I flussi di gioco rossoazzurri transitano, come dicevamo, dai piedi del centrocampista campano, autorevole in mezzo al campo, che dialoga con tutti i compagni (ad eccezione di Fedato, entrato a 10 dal termine) con una accuratezza in fraseggio del 71%. Sebbene le occasioni migliori arrivino dalla zona centrale del campo, la corsia sinistra è la più battuta. Monzon, lungo quella fascia, fa correre qualche brivido di troppo sulla schiena dei compagni di reparto in chiave difensiva, ma diventa un riferimento importante durante la fase di costruzione del gioco: dopo Barrientos (41 passaggi ricevuti) è lui il più imbeccato tra le fila del Catania.
Nella ripresa il Catania tira i remi in barca. In debito d’ossigeno ed in vantaggio di una rete passa al 4-4-2 (modello tattico col quale Pellegrino concluse la sua esperienza dodici anni addietro al Catania ), certamente più compatto, affidando alle ripartenze ed ai lanci lunghi (14 i tentativi nella ripresa) la propria manovra.
La ricerca della profondità, costante nel primo tempo (116 tentativi di passaggi bassi utili nella metà campo avversaria) è adesso minima, nonostante il livello di pericolosità offensiva sia assicurato dai contropiede (non finalizzati) operati nella ripresa.

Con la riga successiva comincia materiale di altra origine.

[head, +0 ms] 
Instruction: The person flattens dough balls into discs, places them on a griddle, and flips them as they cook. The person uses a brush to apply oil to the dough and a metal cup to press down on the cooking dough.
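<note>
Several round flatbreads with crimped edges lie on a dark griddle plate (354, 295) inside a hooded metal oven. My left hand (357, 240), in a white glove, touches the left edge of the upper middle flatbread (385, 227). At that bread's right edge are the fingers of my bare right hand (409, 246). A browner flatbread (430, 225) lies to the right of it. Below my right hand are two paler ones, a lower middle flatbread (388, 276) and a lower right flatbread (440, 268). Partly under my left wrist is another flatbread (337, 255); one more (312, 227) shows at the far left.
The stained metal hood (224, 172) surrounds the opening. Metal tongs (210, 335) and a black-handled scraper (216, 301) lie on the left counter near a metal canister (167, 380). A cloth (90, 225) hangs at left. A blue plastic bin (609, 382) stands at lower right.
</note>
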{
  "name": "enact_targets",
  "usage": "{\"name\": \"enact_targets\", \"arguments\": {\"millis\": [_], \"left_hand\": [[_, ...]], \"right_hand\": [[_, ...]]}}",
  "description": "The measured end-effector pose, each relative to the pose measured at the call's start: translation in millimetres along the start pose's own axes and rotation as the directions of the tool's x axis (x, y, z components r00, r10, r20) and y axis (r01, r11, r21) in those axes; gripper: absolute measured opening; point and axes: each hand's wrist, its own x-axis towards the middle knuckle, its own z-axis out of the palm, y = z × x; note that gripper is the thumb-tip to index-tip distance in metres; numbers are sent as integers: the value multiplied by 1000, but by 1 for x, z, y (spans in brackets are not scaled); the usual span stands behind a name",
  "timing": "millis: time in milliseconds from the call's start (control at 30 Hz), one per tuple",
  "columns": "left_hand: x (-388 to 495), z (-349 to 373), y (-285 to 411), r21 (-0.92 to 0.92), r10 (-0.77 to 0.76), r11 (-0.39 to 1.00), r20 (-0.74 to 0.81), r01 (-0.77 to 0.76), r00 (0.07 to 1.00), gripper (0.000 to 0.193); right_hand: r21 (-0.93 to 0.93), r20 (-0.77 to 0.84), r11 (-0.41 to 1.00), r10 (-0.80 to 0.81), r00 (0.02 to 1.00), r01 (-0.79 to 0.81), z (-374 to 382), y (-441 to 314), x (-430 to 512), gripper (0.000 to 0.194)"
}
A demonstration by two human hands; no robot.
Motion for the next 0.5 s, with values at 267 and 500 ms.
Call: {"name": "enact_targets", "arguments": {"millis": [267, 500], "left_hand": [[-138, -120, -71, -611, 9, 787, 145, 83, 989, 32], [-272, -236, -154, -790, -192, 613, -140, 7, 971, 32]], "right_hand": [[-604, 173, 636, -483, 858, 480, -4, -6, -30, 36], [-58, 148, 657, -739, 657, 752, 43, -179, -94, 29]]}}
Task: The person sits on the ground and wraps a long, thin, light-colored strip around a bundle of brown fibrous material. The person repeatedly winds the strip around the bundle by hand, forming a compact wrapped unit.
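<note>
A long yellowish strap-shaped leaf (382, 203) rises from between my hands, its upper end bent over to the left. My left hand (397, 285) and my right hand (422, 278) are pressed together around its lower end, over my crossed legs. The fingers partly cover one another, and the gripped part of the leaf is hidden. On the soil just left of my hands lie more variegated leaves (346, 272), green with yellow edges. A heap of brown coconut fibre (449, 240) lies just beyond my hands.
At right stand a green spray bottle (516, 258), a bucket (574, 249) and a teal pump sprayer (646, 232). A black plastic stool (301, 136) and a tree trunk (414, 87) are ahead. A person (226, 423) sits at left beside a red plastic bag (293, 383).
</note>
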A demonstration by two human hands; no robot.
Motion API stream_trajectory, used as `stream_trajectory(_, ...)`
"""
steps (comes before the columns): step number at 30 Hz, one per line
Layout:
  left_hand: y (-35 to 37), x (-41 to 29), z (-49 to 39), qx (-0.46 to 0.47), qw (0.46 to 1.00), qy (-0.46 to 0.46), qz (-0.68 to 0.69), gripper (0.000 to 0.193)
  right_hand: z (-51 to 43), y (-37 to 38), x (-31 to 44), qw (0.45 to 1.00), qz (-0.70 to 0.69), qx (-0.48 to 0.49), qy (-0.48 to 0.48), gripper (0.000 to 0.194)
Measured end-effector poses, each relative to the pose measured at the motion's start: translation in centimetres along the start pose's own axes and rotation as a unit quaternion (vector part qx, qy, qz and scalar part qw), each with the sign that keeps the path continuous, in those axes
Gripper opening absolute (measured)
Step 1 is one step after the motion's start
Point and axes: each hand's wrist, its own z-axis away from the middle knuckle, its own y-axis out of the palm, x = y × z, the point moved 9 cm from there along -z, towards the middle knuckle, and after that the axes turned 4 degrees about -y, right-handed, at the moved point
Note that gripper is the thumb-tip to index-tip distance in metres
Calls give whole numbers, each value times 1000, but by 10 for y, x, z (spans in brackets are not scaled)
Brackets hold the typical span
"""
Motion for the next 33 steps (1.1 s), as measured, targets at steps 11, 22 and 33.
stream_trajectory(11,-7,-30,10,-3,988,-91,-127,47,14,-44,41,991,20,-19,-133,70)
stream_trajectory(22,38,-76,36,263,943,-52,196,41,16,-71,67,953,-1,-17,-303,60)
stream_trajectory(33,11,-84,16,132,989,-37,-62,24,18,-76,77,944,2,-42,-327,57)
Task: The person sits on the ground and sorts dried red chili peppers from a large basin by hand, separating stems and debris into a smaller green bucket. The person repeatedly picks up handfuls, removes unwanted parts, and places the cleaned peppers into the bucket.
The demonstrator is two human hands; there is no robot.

Renan è il regista di squadra. La manovra si sviluppa maggiormente sulla corsia sinistra 



I flussi di gioco blucerchiati in numeri 



Priva di molti elementi titolari – e probabilmente delle giuste motivazioni – la Sampdoria incappa nella terza sconfitta consecutiva. Con una età media di squadra di ventiquattro anni e mezzo (quella del Catania è di 28) i blucerchiati non riescono quasi a mai a pungere nel corso della prima frazione di gara. Il 4-3-3 proposto dal tecnico serbo fa acqua da tutte le parti e il centrocampo appare da subito scollato e disordinato. Il buon pressing degli etnei schiaccia la Doria nella propria metà campo e la costringe ad agire di rimessa, inducendola spesso in errori di valutazione e in palleggio (52% l’accuratezza nei passaggi dei blucerchiati nel primo tempo).
Nella ripresa, il passaggio al 4-2-3-1 (modello tattico utilizzato da Mihajlovic per gran parte del torneo) conferisce maggiore verve alla squadra: la linea difensiva si alza ed i terzini, Fornasier e Costa, giocano a supporto del centrocampo, adesso più razionale.
Renan è il regista di squadra ma gioca nel complesso pochi palloni. La sua posizione è troppo defilata lungo la corsia sinistra, lasciando la zona debole del campo (quella nella quale opera Monzon) per l’intera gara in mano agli avversari.
Rivedibile anche la scelta di Salamon, gettato nella mischia a schermare la linea difensiva – in sostituzione dell’assente Palombo – ma tropo acerbo e lento in un ruolo a lui non naturale.